Bittner V, Reeves R C, Digerness S B, Caulfield J B, Pohost G M
Division of Cardiovascular Disease, University of Alabama, Birmingham 35294.
Magn Reson Med. 1991 Jan;17(1):69-81. doi: 10.1002/mrm.1910170112.
Abnormal cardiac energy metabolism has been postulated as a mechanism for adriamycin induced cardiotoxicity. This study was designed to determine high energy phosphate stores at rest and with hemodynamic stress in perfused rat hearts after animals had been chronically exposed to adriamycin (2 mg/kg weekly for 14 weeks). Morphologic and hemodynamic changes were mild in this model. Phosphorus-31 NMR determined intracellular pH and levels of inorganic phosphate (Pi) and ATP were comparable in treated and control hearts. Phosphocreatine (PCr) levels were markedly decreased in treated hearts (0.89 +/- 0.07 units/g versus 1.7 +/- 0.13 units/g, p less than 0.001). The PCr/Pi ratio decreased in both groups during hemodynamic stress. It recovered earlier in controls and there was a marked over-shoot after cessation of rapid pacing in this group which was not present in adriamycin treated hearts. These results suggest that metabolic regulation in response to hemodynamic stress is impaired after chronic adriamycin exposure. PCr depletion and delayed metabolic recovery after hemodynamic stress appear to be potentially useful markers for the effect of adriamycin on the heart.

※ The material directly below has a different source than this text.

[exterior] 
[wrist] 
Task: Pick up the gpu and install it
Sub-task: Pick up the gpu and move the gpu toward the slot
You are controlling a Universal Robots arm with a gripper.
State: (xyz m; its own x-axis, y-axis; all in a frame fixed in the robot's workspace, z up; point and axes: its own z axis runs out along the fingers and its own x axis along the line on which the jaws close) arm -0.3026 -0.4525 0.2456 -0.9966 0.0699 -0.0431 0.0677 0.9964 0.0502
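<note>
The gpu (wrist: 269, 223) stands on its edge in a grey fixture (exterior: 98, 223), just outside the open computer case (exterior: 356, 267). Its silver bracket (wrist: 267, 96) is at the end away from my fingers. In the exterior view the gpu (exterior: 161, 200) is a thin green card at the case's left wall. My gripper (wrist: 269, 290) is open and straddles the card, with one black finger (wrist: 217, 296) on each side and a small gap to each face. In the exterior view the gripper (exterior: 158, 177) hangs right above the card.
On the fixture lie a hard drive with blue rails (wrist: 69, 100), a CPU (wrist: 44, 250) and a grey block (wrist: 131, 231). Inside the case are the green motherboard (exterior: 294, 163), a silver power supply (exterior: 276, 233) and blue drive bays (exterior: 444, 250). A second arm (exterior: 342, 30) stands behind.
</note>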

异常的心脏能量代谢被认为是阿霉素诱导心脏毒性的一种机制。本研究旨在确定动物长期暴露于阿霉素(每周2mg/kg,共14周)后,灌注大鼠心脏在静息状态和血流动力学应激状态下的高能磷酸储存情况。在该模型中,形态学和血流动力学变化较轻。磷-31核磁共振测定显示,处理组和对照组心脏的细胞内pH值以及无机磷酸盐(Pi)和三磷酸腺苷(ATP)水平相当。处理组心脏中的磷酸肌酸(PCr)水平显著降低(0.89±0.07单位/克 vs 1.7±0.13单位/克,p<0.001)。在血流动力学应激期间,两组的PCr/Pi比值均降低。对照组恢复得更早,且在快速起搏停止后该组出现明显的过冲现象,而阿霉素处理的心脏中不存在这种现象。这些结果表明,长期暴露于阿霉素后,心脏对血流动力学应激的代谢调节受损。血流动力学应激后PCr耗竭和代谢恢复延迟似乎是阿霉素对心脏影响的潜在有用标志物。